------ RECORDED INFORMATION
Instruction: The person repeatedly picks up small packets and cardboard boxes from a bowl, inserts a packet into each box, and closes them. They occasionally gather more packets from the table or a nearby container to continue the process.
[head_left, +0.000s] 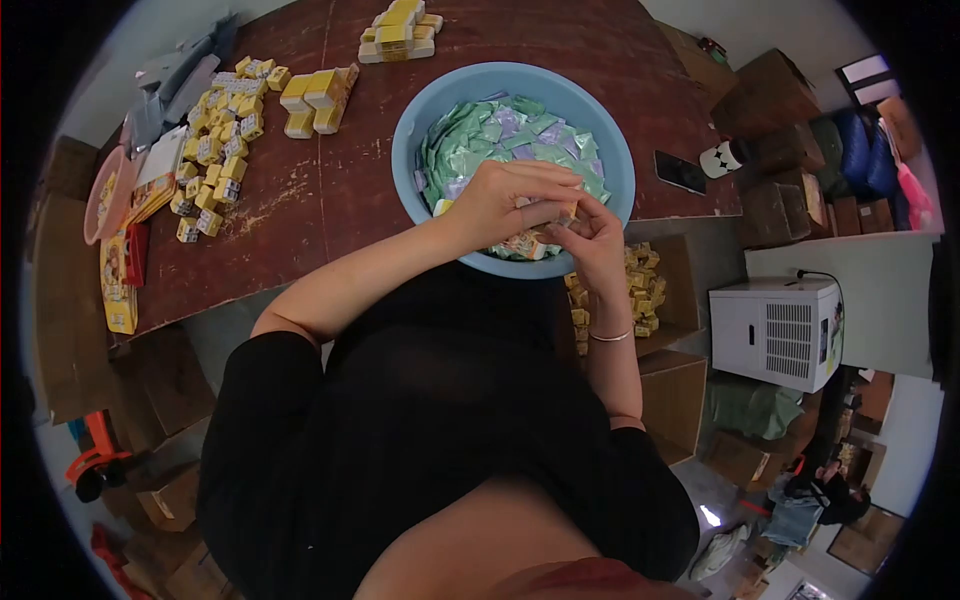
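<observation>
My left hand (512,193) and my right hand (592,242) meet over the near side of a light blue basin (408,150). Between their curled fingers is a small orange-yellow box (572,209), mostly hidden by the fingers. The basin is heaped with small flat sachets (480,135), green and pale purple. Below my hands, printed orange-and-white packaging (525,245) lies at the basin's near edge. A bit of yellow card shows beside my left wrist.
Loose yellow-and-white boxes (215,150) cover the table's left part; bundled boxes (320,98) and a stack (400,35) lie farther back. A phone (680,171) and cup (722,158) stand right. Below the table, a carton (672,290) holds many yellow boxes.
</observation>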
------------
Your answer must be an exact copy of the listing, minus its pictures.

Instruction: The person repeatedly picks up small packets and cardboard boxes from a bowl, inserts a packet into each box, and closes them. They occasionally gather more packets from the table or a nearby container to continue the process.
[head_left, +0.000s] 
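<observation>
My left hand (512,193) and my right hand (592,242) meet over the near side of a light blue basin (408,150). Between their curled fingers is a small orange-yellow box (572,209), mostly hidden by the fingers. The basin is heaped with small flat sachets (480,135), green and pale purple. Below my hands, printed orange-and-white packaging (525,245) lies at the basin's near edge. A bit of yellow card shows beside my left wrist.
Loose yellow-and-white boxes (215,150) cover the table's left part; bundled boxes (320,98) and a stack (400,35) lie farther back. A phone (680,171) and cup (722,158) stand right. Below the table, a carton (672,290) holds many yellow boxes.
</observation>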

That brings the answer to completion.